*PROBLEM DESCRIPTION:* Among the entries, find the lines with the string "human" and report them.

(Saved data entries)
──────
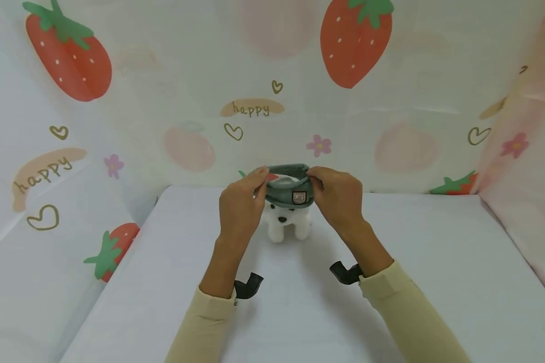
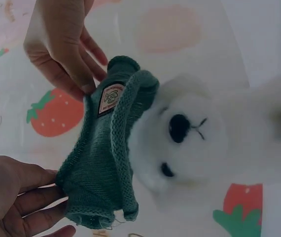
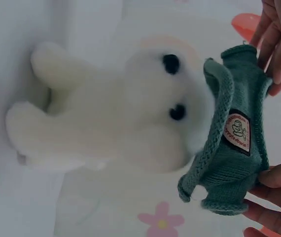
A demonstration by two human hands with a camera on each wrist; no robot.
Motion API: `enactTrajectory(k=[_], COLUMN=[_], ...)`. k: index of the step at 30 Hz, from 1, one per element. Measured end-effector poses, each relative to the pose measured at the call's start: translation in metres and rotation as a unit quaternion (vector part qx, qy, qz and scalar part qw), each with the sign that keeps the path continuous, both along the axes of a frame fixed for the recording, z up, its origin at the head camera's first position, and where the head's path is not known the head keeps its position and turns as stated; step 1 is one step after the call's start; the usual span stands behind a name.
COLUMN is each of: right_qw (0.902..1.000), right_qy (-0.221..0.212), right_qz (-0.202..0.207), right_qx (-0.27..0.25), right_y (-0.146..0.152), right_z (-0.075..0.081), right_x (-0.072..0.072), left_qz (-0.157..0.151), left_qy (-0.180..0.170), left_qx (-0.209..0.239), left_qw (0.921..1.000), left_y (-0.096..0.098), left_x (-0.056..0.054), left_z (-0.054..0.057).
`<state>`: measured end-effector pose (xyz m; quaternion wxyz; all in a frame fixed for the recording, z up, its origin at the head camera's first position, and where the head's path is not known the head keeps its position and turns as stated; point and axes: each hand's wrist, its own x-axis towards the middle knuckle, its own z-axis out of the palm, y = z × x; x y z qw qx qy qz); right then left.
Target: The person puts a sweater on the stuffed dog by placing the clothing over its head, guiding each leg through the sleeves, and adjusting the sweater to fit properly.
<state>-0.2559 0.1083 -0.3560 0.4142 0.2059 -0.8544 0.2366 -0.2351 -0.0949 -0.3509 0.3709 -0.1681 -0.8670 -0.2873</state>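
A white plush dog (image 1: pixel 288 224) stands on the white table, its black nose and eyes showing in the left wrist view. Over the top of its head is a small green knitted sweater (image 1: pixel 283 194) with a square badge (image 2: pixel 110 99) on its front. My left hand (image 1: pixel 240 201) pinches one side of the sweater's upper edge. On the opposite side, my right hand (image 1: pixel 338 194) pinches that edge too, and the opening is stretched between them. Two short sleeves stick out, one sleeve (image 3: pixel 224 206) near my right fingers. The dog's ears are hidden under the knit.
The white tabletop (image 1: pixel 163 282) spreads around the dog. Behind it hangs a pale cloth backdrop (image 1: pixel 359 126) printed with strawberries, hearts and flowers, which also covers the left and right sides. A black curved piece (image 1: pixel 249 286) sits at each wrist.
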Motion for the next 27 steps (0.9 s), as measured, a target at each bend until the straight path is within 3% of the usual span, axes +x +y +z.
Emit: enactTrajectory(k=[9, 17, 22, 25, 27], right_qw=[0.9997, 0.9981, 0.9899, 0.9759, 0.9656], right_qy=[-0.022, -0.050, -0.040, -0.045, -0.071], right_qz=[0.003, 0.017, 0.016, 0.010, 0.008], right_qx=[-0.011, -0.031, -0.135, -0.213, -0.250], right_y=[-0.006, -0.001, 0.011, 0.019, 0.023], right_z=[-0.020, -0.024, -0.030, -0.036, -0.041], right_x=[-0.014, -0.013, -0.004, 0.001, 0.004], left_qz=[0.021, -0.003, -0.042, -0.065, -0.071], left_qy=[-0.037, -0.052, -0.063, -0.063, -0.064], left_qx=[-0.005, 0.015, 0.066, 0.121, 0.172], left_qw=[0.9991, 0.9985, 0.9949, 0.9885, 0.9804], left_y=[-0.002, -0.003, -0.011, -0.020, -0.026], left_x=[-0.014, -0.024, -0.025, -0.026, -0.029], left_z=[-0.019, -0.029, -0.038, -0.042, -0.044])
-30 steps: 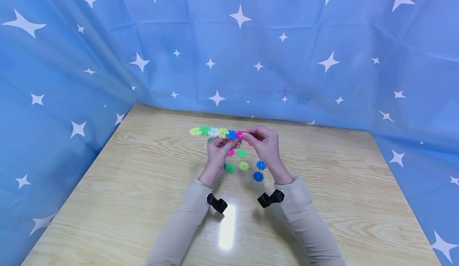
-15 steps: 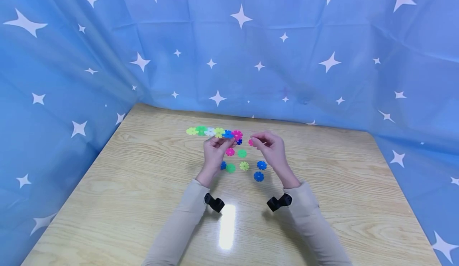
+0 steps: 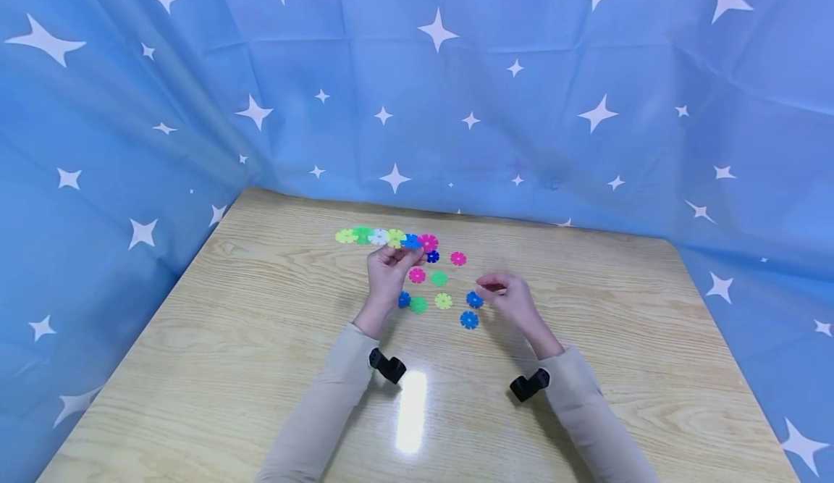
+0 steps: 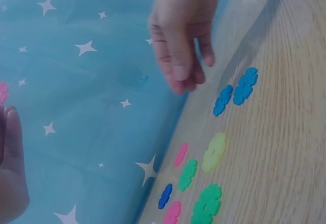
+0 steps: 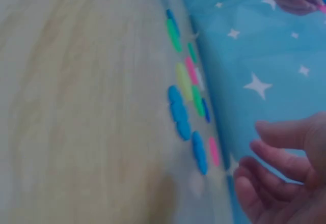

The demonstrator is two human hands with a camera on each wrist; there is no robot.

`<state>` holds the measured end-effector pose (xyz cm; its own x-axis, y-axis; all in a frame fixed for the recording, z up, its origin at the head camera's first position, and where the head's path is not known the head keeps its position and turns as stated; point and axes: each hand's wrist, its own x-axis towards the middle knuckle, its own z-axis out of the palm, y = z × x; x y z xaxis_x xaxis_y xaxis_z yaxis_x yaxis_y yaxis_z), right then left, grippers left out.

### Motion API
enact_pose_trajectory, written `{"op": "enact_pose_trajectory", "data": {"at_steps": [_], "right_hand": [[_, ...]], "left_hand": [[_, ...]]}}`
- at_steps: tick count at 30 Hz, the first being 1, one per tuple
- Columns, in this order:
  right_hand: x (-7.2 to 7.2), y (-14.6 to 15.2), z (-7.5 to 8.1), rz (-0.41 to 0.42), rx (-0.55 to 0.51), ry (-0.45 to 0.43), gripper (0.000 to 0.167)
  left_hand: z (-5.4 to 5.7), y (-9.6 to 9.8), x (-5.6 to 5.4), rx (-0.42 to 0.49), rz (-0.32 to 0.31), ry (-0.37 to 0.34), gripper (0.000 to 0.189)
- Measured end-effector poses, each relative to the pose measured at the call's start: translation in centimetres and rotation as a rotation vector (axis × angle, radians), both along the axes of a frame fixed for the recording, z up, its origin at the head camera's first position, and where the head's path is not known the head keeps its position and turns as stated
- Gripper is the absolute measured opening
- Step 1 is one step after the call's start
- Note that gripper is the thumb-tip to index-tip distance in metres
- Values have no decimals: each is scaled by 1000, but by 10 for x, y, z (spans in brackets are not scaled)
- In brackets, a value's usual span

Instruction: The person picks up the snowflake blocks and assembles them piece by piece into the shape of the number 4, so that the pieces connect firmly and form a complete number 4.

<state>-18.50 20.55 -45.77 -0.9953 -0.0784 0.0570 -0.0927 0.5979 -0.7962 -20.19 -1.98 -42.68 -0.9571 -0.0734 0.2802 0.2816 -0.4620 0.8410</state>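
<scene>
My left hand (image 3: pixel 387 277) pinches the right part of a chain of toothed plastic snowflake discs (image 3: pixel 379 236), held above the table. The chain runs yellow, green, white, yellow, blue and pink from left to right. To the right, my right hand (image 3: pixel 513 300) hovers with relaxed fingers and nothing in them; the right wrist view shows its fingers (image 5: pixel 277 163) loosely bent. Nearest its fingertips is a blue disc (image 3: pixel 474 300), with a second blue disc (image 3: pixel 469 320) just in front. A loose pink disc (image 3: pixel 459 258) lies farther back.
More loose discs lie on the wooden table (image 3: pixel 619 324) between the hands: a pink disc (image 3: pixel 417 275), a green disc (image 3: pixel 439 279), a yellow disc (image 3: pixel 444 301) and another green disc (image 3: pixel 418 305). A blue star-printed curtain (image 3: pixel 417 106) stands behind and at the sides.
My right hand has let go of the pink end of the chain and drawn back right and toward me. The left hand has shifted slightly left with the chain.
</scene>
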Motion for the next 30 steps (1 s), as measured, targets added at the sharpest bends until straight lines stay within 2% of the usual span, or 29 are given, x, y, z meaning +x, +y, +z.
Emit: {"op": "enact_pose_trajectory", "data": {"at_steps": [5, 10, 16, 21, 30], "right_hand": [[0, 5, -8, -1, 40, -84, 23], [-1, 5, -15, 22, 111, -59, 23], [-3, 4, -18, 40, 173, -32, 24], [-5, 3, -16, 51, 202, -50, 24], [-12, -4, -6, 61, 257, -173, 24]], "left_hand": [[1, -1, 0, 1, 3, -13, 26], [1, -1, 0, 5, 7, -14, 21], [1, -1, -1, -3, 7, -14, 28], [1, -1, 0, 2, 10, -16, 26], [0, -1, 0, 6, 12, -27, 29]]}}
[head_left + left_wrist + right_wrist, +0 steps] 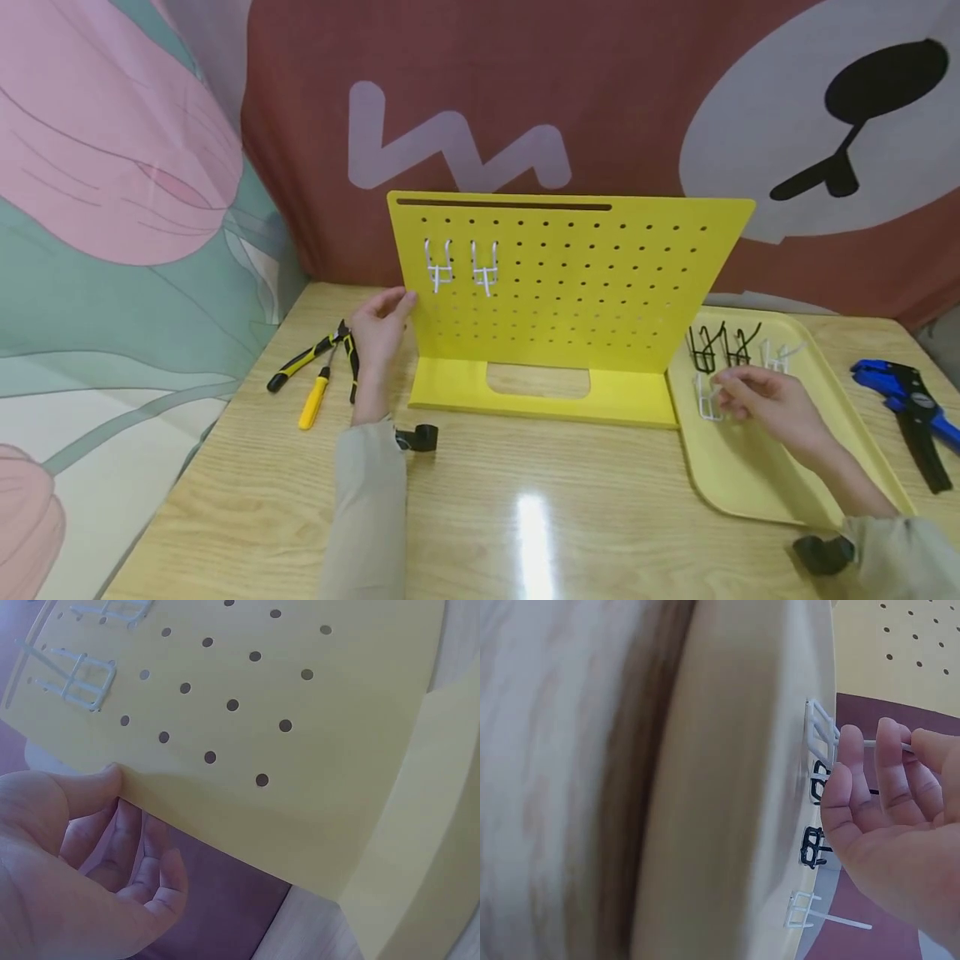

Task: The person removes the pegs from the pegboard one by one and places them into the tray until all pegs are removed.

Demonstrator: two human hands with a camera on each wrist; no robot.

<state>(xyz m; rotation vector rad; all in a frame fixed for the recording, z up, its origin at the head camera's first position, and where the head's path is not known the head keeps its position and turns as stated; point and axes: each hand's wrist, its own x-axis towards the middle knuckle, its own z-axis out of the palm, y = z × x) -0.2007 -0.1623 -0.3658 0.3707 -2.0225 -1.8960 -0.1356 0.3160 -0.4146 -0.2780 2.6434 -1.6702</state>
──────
*COMPLETED EXERCISE:*
A demonstration by two human hands with a camera on each wrist; no robot.
The demonstrator is two human hands with a camera on each wrist; there is no robot.
Demonstrator: two human hands with a camera on each wrist; no robot.

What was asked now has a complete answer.